7. The average adult consumes about 65 g of fructose daily (either as the free sugar or from the breakdown of sucrose). In the liver, fructose is first phosphorylated to fructose 1-phosphate, which is then split into dihydroxyacetone phosphate and glyceraldehyde. Glyceraldehyde is then phosphorylated to glyceraldehyde 3-phosphate, with ATP as the phosphate group donor. Write the equations (using structural formulas) for these three steps. Indicate the type of enzyme that catalyzes each step.
8. What critical role is played by both BPG and PEP in glycolysis?
9. How is the NADH produced in glycolysis reoxidized when oxygen supplies are abundant?
10. When a triglyceride is hydrolyzed to form three fatty acids and glycerol, the glycerol can be converted to glycerol 3-phosphate and then oxidized to form dihydroxyacetone phosphate, an intermediate of glycolysis. (In this reaction, NAD+ is reduced to NADH.) If you assume that there is sufficient oxygen to completely oxidize the pyruvate formed from dihydroxyacetone phosphate, what is the maximum amount of ATP formed from the complete oxidation of 1 mol of glycerol?
11. How is the FADH2 from β-oxidation converted back to FAD?

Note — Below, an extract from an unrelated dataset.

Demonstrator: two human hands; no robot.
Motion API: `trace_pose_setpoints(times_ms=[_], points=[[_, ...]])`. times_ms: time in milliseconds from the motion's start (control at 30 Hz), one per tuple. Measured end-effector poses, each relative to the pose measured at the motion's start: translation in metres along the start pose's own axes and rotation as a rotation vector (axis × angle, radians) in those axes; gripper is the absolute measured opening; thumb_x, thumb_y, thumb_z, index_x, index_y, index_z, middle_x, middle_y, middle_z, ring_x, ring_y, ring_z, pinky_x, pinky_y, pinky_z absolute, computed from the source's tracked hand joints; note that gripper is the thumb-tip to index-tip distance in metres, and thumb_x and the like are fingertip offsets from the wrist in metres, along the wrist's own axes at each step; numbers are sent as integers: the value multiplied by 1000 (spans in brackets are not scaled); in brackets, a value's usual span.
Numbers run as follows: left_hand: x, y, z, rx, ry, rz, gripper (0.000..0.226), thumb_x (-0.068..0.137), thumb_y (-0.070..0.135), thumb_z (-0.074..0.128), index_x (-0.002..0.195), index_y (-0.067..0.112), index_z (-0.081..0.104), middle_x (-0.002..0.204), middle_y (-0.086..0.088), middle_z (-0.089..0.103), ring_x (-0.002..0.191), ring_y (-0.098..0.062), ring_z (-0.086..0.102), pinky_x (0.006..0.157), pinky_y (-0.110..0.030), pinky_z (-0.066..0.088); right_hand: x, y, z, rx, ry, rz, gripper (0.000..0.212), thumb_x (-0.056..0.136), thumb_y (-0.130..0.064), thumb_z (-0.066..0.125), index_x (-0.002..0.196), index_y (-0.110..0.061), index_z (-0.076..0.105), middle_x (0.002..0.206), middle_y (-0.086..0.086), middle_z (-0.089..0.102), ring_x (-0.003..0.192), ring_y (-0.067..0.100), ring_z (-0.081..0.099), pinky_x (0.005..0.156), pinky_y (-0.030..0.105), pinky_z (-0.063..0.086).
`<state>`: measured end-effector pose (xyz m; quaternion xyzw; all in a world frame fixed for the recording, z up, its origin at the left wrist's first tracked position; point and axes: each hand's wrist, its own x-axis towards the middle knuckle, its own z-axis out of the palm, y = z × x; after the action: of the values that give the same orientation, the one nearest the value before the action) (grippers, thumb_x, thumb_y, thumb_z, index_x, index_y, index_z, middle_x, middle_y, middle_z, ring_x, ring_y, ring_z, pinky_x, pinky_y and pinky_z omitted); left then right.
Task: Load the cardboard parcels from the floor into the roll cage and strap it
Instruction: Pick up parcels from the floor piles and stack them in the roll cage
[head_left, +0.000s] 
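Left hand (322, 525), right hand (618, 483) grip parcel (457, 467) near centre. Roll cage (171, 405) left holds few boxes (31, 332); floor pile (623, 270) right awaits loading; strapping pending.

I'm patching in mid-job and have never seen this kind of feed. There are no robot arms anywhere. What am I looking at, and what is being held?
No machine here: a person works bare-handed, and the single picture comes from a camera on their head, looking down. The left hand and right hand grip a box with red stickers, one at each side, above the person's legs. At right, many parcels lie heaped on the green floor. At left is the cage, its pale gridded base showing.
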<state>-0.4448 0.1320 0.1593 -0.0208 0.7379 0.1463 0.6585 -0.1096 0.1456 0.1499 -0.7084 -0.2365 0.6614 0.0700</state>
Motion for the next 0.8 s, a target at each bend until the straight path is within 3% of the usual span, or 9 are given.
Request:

12. If 1 mol of alanine is converted to pyruvate in a muscle cell (through transamination) and the pyruvate is then metabolized via the citric acid cycle, the electron transport chain, and oxidative phosphorylation, how many moles of ATP are produced?
13. If the essential amino acid leucine (2-amino-4-methylpentanoic acid) is lacking in the diet, an α-keto acid can substitute for it. Give the structure of the α-keto acid and the probable reaction used to form leucine from this α-keto acid.
1. The hydrolysis of arginine phosphate releases more energy than is needed for the synthesis of ATP, while hydrolysis of glucose 6-phosphate does not.
a. The enzyme will cleave off amino acids one at a time beginning with alanine (the N-terminal end).
b. following phenylalanine
5. Half of the label will be on the second carbon atom of oxaloacetate, while the other half will be on the third carbon atom.
9. When oxygen is abundant, NADH is reoxidized through the reactions of the electron transport chain.
11. FADH2 is reoxidized back to FAD via the electron transport chain.